Task item - In the material below, find the line with "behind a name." and the line with "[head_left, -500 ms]". Output exactly those two lines and all lines between them, leaving out pictures.
--------------------------------------------------
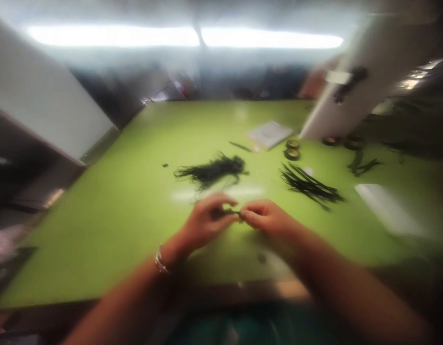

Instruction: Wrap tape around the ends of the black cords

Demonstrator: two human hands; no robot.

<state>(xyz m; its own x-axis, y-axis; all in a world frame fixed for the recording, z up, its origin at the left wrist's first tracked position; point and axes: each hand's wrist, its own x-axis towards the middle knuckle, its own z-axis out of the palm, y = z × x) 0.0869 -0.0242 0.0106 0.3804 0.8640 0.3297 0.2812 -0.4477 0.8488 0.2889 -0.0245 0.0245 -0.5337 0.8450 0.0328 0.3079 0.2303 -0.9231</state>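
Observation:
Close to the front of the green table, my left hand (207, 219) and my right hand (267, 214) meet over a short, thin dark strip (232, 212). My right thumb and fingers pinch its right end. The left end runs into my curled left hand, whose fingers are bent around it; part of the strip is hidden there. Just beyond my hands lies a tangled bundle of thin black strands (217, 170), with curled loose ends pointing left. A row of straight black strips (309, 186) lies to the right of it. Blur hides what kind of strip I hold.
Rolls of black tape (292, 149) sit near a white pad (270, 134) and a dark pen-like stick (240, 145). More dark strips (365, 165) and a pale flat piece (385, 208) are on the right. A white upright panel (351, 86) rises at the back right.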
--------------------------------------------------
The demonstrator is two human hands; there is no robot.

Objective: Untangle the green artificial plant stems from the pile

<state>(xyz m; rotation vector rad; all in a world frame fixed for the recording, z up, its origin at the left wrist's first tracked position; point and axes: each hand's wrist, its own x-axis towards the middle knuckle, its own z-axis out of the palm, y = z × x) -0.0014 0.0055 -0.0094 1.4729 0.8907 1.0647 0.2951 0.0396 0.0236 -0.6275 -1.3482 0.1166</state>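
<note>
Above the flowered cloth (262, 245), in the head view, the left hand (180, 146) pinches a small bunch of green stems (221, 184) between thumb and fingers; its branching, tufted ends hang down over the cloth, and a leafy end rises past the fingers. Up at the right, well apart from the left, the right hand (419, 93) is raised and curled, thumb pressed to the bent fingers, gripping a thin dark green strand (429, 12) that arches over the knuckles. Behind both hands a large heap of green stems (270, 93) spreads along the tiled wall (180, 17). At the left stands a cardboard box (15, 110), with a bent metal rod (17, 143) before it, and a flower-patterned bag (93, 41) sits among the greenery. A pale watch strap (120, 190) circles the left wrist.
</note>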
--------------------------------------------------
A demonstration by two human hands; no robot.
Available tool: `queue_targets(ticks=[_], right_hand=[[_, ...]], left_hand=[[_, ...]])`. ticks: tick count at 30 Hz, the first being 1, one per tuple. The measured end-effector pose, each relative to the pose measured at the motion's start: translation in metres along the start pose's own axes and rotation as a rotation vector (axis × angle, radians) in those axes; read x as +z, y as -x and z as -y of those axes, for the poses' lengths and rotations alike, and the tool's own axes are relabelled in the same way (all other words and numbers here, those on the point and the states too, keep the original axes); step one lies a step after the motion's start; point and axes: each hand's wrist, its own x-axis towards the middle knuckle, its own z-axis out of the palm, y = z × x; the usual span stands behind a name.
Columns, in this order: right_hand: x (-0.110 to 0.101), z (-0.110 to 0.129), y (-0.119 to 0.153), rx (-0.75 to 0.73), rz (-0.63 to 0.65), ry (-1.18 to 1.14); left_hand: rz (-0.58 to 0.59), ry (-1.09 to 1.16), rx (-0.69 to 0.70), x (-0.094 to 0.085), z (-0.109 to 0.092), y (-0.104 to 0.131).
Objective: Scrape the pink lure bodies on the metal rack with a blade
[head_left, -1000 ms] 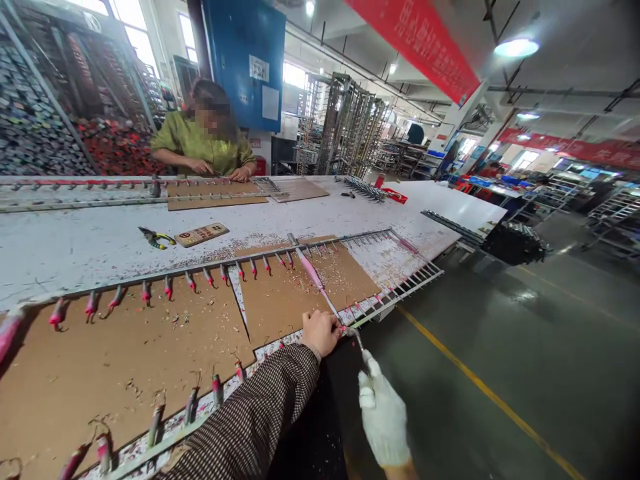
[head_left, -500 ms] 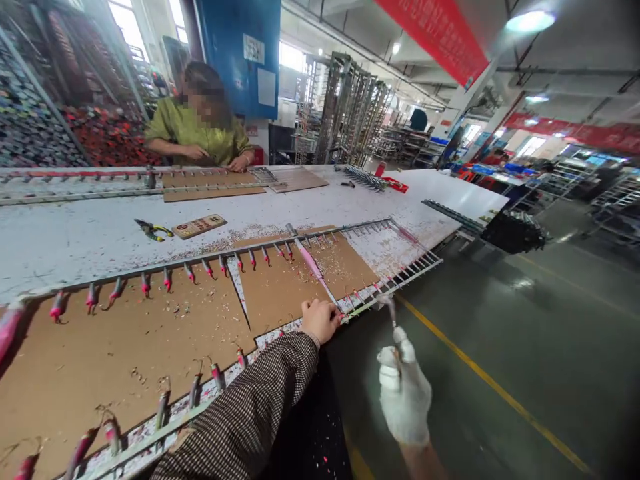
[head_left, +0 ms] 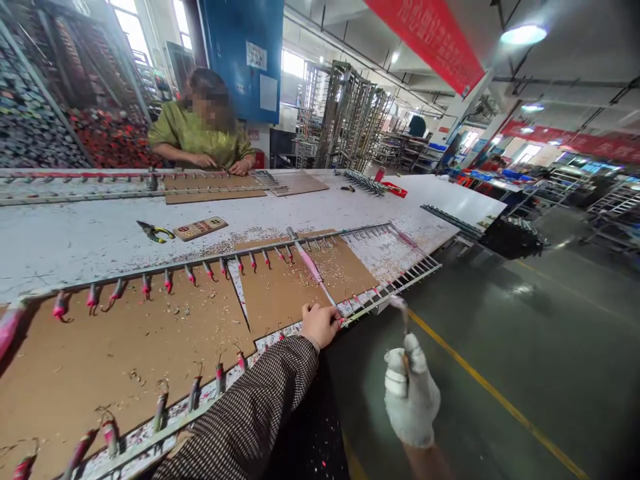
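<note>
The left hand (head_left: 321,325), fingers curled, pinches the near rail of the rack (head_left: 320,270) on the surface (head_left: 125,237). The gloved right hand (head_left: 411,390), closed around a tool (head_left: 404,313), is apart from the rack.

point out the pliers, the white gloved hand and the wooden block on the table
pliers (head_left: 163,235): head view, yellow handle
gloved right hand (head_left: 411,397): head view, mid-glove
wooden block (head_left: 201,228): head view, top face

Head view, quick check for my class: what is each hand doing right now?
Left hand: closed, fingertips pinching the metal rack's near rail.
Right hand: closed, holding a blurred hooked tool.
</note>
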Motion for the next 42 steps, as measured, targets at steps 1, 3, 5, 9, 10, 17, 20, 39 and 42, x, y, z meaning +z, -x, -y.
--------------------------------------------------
Response area -
Available tool: `queue_targets(ticks=[_], right_hand=[[_, ...]], left_hand=[[_, ...]])`. ticks: tick count at 30 Hz, the first being 1, one per tuple. The measured end-effector pose, each relative to the pose measured at the motion's start: translation in metres along the start pose's own axes and rotation as a rotation vector (axis × angle, radians) in those axes; read x as +z, y as -x and z as -y of those axes, for the poses' lengths and rotations alike, and the tool's own axes are relabelled in the same way (all other words and numbers here, those on the point and the states too, keep the original axes); step one lies a step after the motion's start; point and axes: each hand's wrist, its own x-axis towards the middle knuckle, its own z-axis out of the palm, y = z × x; the usual span stands behind a name.
Columns, in this order: right_hand: x (-0.110 to 0.101), z (-0.110 to 0.129), y (-0.119 to 0.153), rx (-0.75 to 0.73), rz (-0.63 to 0.65), ry (-1.18 to 1.14); left_hand: rz (-0.58 to 0.59), ry (-1.09 to 1.16), rx (-0.69 to 0.70), x (-0.094 to 0.085), z (-0.109 to 0.092), y (-0.104 to 0.131).
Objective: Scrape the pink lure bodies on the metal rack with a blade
[head_left, -1000 ms] 
[head_left, -500 ms] 

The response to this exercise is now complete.